Голос Розы прорезал мгновение с пронзительной настойчивостью.
— Я нашла комнатку наверху! Там круглое окно и голубая кровать, как лодка! Немножко пыльно, но я могу прибраться, правда, maman? Можно?
Мариза убрала руку.
— Конечно. Если мсье… если Джей… — Она смутилась, точно ее разбудили посреди сна, и отодвинула полупустой бокал. — Мне пора, — быстро сказала она. — Уже поздно. Я принесу Розины вещи. Спасибо за…
— Все в порядке. — Джей попытался взять ее за локоть, но она отстранилась. — Если хотите, останьтесь обе. У меня уйма…
— Нет. — Внезапно вернулась прежняя Мариза, доверительная беседа была окончена. — Мне надо принести все, что нужно Розе для сна. Ей пора в постель. — Она коротко, но сильно обняла дочь и посоветовала: — Веди себя хорошо. И пожалуйста, — это Джею, — не говорите об этом в деревне. Никому.
Она сняла желтый дождевик с крючка у кухонной двери и натянула. На улице все еще шел дождь.
— Обещайте, — сказала Мариза.
— Ну конечно.
Она кивнула — короткий, вежливый кивок, словно заключила сделку. И исчезла за пеленой дождя. Джей закрыл за ней дверь и повернулся к Розе.

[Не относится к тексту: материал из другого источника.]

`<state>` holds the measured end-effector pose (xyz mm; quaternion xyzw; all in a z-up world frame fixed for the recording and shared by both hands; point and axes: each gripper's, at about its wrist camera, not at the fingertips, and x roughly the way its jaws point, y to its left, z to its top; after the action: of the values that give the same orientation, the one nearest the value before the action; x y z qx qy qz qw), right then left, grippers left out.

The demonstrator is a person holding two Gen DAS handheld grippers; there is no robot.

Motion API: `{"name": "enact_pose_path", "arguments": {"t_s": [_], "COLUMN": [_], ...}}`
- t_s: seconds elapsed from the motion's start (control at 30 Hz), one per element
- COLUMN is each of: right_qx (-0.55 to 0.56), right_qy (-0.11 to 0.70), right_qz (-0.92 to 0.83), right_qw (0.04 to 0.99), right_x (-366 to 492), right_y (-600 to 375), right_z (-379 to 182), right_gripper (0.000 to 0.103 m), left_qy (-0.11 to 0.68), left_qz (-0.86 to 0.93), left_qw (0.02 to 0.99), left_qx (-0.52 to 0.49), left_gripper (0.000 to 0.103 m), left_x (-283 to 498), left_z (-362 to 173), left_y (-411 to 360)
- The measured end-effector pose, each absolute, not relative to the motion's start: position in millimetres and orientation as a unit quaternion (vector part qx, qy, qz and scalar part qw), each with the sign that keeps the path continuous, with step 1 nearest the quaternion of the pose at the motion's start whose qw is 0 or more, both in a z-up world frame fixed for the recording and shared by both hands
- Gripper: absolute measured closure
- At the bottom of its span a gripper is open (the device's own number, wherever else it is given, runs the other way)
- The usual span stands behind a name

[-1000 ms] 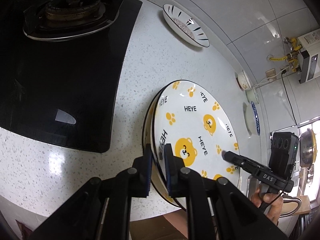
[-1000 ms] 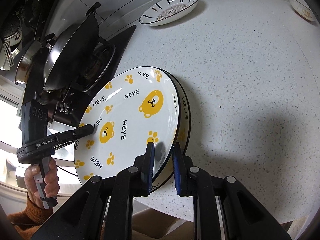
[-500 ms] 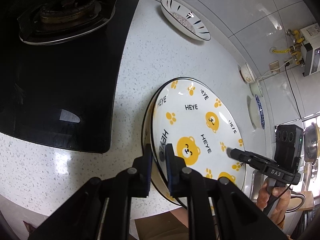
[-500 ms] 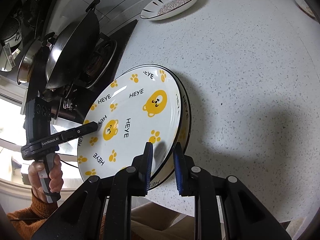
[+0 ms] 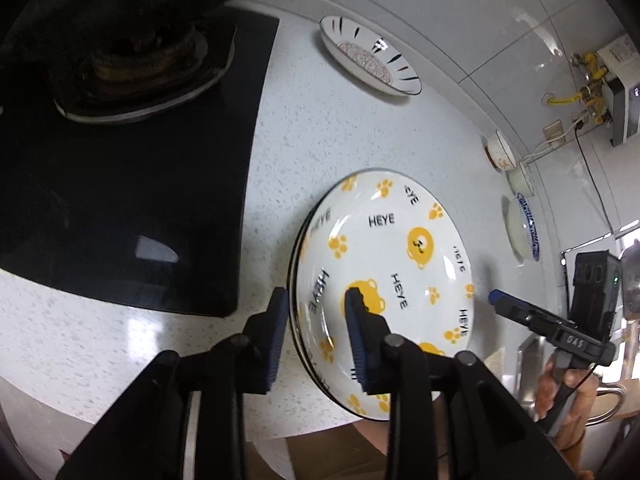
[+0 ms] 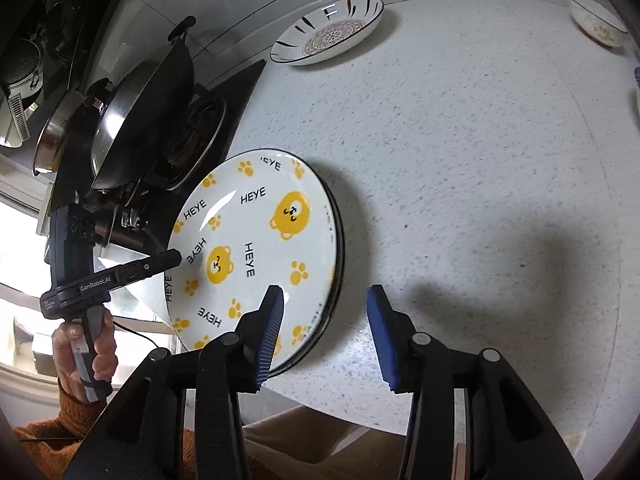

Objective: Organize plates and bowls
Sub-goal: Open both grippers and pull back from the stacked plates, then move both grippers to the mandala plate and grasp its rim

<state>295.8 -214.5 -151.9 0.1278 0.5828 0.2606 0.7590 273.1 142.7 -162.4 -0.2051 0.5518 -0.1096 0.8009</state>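
In my left wrist view, my left gripper (image 5: pixel 314 334) is spread apart, and its two blue pads stand on both sides of the near rim of the bear plate (image 5: pixel 400 256) without pressing it; one pad is over the countertop (image 5: pixel 340 120) and the other is over the plate face. The plate lies on another plate of the same kind, of which I see only the dark edge, near the front of the counter and just beside the black stove (image 5: pixel 132 184). Far behind it, near the wall, rests a striped dish (image 5: pixel 370 56), and at the right side there are a small bowl (image 5: pixel 502 152) and a blue-rimmed plate (image 5: pixel 524 232). My right gripper (image 5: pixel 496 298) is just beside the plate edge, apart from it. In my right wrist view, my right gripper (image 6: pixel 326 332) is also released and wide; the left pad is over the plate rim and the right pad is over the bare counter. The bear plate (image 6: pixel 260 248) lies flat on the stack. The left gripper (image 6: pixel 176 257) has its tip at the opposite rim of the plate. A wok (image 6: pixel 144 116) sits on the stove, and the striped dish (image 6: pixel 326 36) is at the back.
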Motion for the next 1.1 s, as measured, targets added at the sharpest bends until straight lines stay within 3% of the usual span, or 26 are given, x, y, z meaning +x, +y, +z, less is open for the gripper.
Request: {"name": "enact_pose_path", "arguments": {"t_s": [0.27,0.37,0.4,0.53,0.77,0.93,1.1], "right_qx": [0.125,0.127,0.126,0.108,0.126,0.145,0.177], "right_qy": [0.547,0.524,0.515,0.48,0.462,0.453,0.465], "right_qz": [0.248,0.237,0.233,0.209,0.224,0.245,0.281], "right_qw": [0.79,0.808,0.815,0.845,0.849,0.845,0.821], "right_x": [284,280,278,272,281,300,345], "right_y": [-231,-242,-245,-254,-266,-272,-273], "right_z": [-130,-116,-110,-93,-85,-82,-91], "right_gripper": [0.06,0.059,0.056,0.048,0.043,0.023,0.015], "left_qy": [0.45,0.393,0.378,0.403,0.417,0.434,0.464], "left_qz": [-0.104,-0.104,-0.109,-0.144,-0.109,-0.113,-0.142], "left_qw": [0.872,0.907,0.914,0.896,0.897,0.887,0.868], "left_qx": [-0.165,-0.114,-0.104,-0.117,-0.101,-0.109,-0.108], "left_gripper": [0.072,0.043,0.041,0.041,0.041,0.041,0.039], "left_x": [241,225,222,225,252,303,383], "left_z": [-101,-75,-71,-68,-66,-68,-76], "left_y": [150,146,145,143,124,104,79]}}
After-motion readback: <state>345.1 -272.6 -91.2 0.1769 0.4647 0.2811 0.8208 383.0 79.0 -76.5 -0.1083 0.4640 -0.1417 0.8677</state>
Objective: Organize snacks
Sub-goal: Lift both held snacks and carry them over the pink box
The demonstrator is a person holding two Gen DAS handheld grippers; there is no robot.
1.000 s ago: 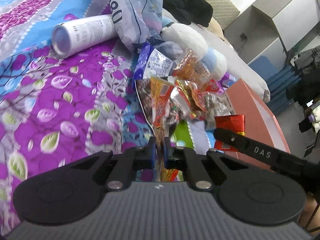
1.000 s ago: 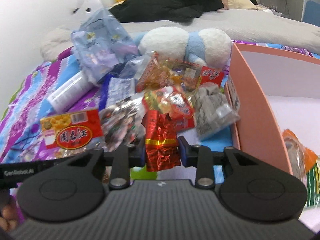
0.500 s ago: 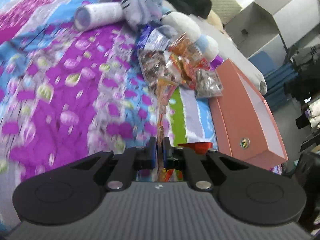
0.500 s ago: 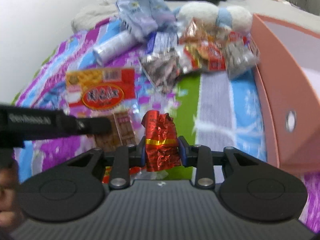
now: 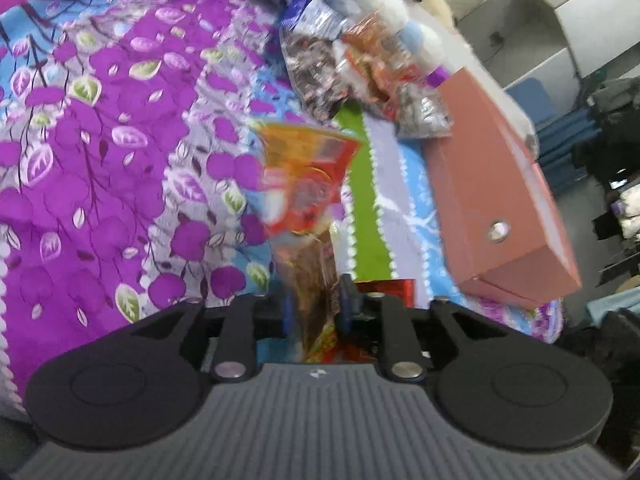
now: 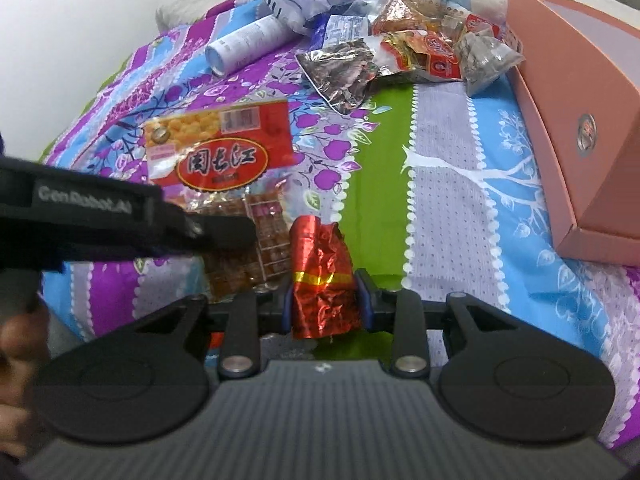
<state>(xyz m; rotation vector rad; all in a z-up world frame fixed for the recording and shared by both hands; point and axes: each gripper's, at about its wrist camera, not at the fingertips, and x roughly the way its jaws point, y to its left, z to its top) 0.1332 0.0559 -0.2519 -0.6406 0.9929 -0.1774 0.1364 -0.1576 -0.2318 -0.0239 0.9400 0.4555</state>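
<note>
A red-and-orange snack bag point(image 5: 308, 184) hangs blurred at centre frame, pinched between the left gripper's point(image 5: 316, 312) jaws. The right gripper point(image 6: 323, 300) clamps a crinkled red foil packet point(image 6: 320, 280) low at centre. More snacks point(image 6: 408, 52) pile at upper centre beside the pink box point(image 6: 576, 112) on the bed point(image 6: 460, 200).

Pretty bright, even indoor light, hardly any shadows. Left wrist view is smeared with motion blur, especially the orange-red clear plastic snack bag point(image 5: 308, 184). Right view is sharper; the crinkly red foil packet point(image 6: 322, 280) throws small glints. Fisheye bends the edges.
</note>
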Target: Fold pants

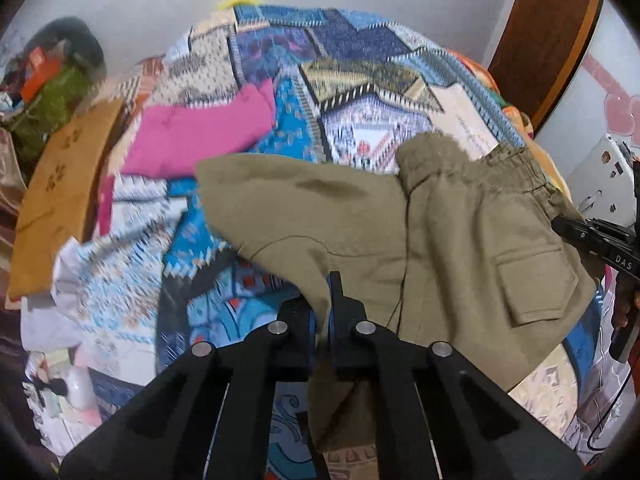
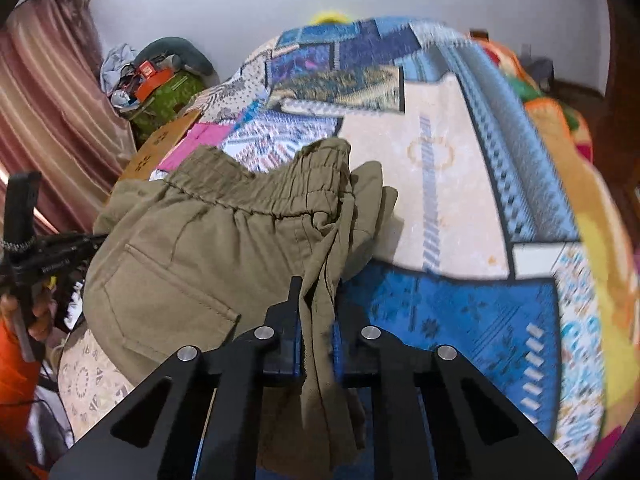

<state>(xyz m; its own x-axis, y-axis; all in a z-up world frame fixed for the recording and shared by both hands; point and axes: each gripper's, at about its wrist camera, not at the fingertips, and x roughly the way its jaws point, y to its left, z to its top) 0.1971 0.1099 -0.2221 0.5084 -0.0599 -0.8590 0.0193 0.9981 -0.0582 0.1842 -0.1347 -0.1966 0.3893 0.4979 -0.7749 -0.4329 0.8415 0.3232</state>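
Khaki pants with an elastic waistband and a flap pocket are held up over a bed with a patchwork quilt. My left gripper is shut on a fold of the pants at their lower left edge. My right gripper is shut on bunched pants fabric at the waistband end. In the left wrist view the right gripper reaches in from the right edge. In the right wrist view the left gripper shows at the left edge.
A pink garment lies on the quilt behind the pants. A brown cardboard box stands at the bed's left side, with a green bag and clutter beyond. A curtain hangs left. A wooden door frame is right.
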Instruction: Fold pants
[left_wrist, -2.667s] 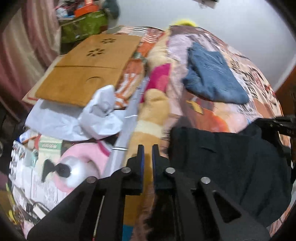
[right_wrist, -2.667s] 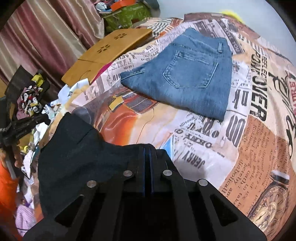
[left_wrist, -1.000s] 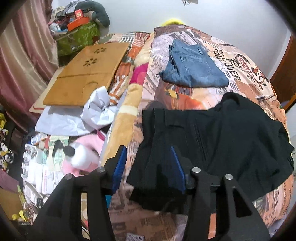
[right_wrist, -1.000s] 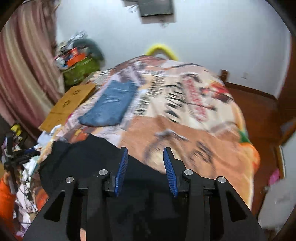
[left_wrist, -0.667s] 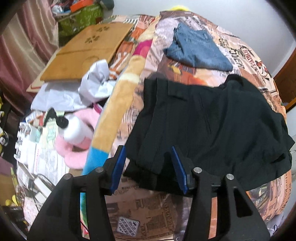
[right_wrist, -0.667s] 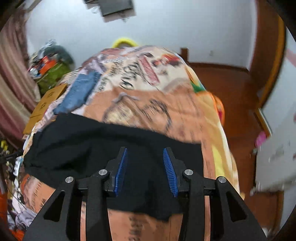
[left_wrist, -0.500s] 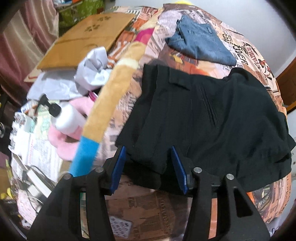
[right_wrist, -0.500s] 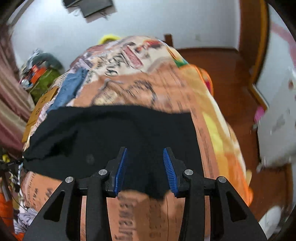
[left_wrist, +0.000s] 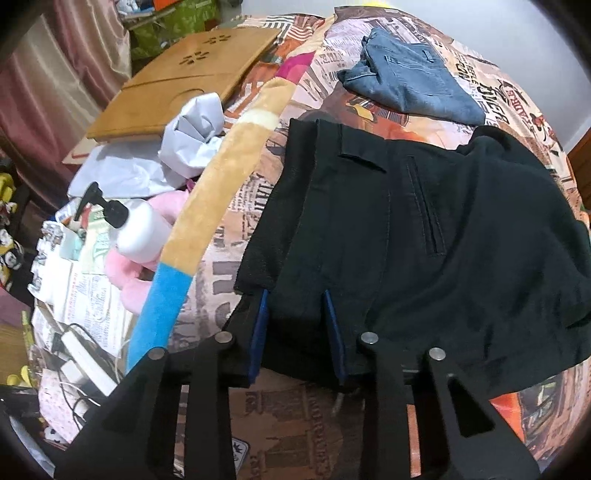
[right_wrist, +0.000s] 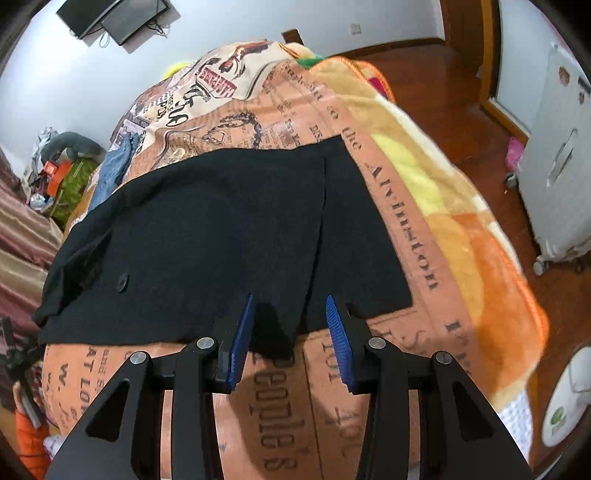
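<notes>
Black pants (left_wrist: 424, 229) lie spread flat across the printed blanket (left_wrist: 295, 413). My left gripper (left_wrist: 295, 293) points down over their near left edge. Its jaws are closing, with a bunch of the black fabric between the blue pads (left_wrist: 258, 332), and I see no firm pinch. In the right wrist view the pants (right_wrist: 207, 229) reach the front of the bed (right_wrist: 406, 206). There my right gripper (right_wrist: 290, 297) stands open astride the near hem, beside a seam, its pads clear of the cloth.
Folded blue jeans (left_wrist: 410, 85) lie farther back on the bed. Left of the bed are a wooden lap tray (left_wrist: 184, 85), white paper (left_wrist: 192, 136), a pump bottle (left_wrist: 136, 229) and cables. Wooden floor (right_wrist: 480, 96) and a white cabinet (right_wrist: 554, 147) are to the right.
The left gripper sank onto the pants' near left edge and its jaws narrowed around the fabric. The right gripper swung down and rolled to the pants' near hem, still open.
</notes>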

— Ну? Готов шоколад? — спросила она. Он усмехнулся:
— Пошли проверим?
Он налил шоколад в широкую чашку с цветами по ободку. Роза с чашкой в руке свернулась клубком на его постели и с любопытством наблюдала, как он убирает посуду и отставляет пустую бутылку.
— Кто он? — наконец спросила она. — Тоже англичанин?
— Ты о ком? — крикнул Джей из кухни, пуская воду в раковину.
— Старик, — уточнила Роза. — Тот старик наверху.
Джей закрутил кран и уставился на нее.
— Ты видела его? Ты с ним говорила?
Роза кивнула.
— Старик в смешной шапке, — сказала она. — Велел тебе кое-что передать.
Она хорошенько приложилась к шоколаду и с пенными усами вынырнула из-за чашки. Джей внезапно задрожал, почти испугался.